Depois de Mariposas, nomeado para os Grammy Latinos e produzido por Yessy Suares, um jovem talentoso, gravei mais dois discos pela editora Egren y Failde. Durante a pandemia, ocorreu ao meu filho Ariel fazer um disco de duetos, que gravámos em minha casa, com escassos recursos e a produção musical de Gaby Moreno, um artista com muito talento. Os artistas convidados para os duetos são Rubén Blades, Susana Baca, Natalia Lafourcade, Gaby Moreno, Carlos Rivera, Raphael, Andy Montañez, Alex Cuba, Amaury Pérez e Dionne Warwick.
Este disco intitula-se Vida e é um percurso pela minha vida; inclui a canção Bolero a la vida, escrita por Larramendi e Gaby Moreno, que foi nomeada para os Grammy Latinos em 2021. Não será o meu último disco. No próximo ano, começo a gravar mais dois projetos e tenho cinco discos já gravados, pelo que haverá mais discos de Omara por muito tempo.

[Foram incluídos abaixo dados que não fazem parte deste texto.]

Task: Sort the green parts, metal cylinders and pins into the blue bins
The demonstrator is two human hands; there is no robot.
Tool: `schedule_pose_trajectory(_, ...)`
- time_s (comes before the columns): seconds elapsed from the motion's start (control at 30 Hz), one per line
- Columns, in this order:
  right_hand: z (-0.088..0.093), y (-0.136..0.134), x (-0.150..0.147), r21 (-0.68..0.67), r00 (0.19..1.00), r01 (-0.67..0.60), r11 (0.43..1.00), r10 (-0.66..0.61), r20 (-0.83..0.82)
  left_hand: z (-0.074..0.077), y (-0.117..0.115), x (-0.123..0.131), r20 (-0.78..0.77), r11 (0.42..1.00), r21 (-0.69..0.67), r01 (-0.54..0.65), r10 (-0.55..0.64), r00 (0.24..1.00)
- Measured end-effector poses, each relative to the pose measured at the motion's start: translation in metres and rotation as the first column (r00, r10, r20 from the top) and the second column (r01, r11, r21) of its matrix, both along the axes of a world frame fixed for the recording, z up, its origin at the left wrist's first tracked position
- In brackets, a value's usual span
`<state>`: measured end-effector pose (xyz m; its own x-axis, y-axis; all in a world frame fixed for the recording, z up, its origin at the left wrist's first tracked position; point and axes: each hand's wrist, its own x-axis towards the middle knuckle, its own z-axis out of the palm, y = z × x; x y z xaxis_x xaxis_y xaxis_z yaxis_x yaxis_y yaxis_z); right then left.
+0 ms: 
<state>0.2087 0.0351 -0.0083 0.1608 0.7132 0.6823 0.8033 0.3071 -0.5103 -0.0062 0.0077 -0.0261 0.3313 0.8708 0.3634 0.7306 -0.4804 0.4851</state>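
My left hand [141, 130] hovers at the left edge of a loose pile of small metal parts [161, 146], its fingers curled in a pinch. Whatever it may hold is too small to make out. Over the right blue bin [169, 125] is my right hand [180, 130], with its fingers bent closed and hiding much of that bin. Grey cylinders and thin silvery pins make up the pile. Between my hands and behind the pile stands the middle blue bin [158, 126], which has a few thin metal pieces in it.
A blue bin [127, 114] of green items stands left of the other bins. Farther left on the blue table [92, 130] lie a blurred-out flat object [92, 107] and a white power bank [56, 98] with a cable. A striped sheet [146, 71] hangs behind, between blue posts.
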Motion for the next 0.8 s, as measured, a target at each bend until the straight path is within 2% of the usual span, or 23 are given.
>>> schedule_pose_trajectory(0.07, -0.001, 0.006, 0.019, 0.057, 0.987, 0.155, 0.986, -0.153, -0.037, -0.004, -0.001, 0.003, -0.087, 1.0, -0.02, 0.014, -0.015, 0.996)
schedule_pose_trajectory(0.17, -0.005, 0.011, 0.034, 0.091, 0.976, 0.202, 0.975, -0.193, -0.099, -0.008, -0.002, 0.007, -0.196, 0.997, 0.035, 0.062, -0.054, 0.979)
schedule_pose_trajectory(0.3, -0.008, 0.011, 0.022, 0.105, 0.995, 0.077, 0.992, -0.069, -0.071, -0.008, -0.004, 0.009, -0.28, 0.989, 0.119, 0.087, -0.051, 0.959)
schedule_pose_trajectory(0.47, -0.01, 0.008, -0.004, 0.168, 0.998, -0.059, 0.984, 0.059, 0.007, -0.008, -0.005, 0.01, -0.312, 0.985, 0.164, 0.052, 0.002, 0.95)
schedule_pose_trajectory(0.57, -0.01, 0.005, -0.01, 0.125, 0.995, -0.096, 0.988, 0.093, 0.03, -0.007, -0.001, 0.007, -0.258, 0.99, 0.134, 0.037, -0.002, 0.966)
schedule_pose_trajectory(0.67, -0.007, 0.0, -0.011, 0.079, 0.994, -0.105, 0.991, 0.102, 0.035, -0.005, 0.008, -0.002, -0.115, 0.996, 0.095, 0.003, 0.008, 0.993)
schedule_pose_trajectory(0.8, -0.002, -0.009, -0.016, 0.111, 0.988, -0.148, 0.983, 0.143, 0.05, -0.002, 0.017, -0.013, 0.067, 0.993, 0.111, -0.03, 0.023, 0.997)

No quadro destes diálogos intergeracionais, como foi colaborar com C. Tangana no tema Te Venero [faixa de El Madrileño: La Sobremesa, reedição do último álbum de Tangana]?
Tangana é um rapaz muito humano, simples e um cavalheiro. Quis colaborar com ele neste tema, pelo que o gravamos. Foi ele quem escreveu este tema e disse-me que tinha gostado muito dele.
A Omara acompanhou intimamente vários tempos e dinâmicas do panorama musical cubano, desde a emergência do filin à ressurgência de Cuba no planetário musical com os Buena Vista Social Club. Em 1967, justificava a sua saída das Las d’Aida com a necessidade de “llenar aquel hueco” [preencher aquele buraco] deixado pela partida de vários cantores cubanos. Sente que é uma missão cumprida?
É uma missão que faço o que a vida me escolheu para fazê-lo. Muitos músicos cubanos continuam a partir e haverá muitos mais, contudo, espero que algum dia possam regressar ao seu país, que haja muito emprego na música cubana. A pandemia afetou bastante e, em Cuba, há uma crise económica. Há pessoas que precisam de trabalho, além de outras realidades, enfim. A vida deu-me essa possibilidade, mas não creio que tenha preenchido uma lacuna daquela época. Coube-me esforçar-me e cumprir com a cultura de Cuba.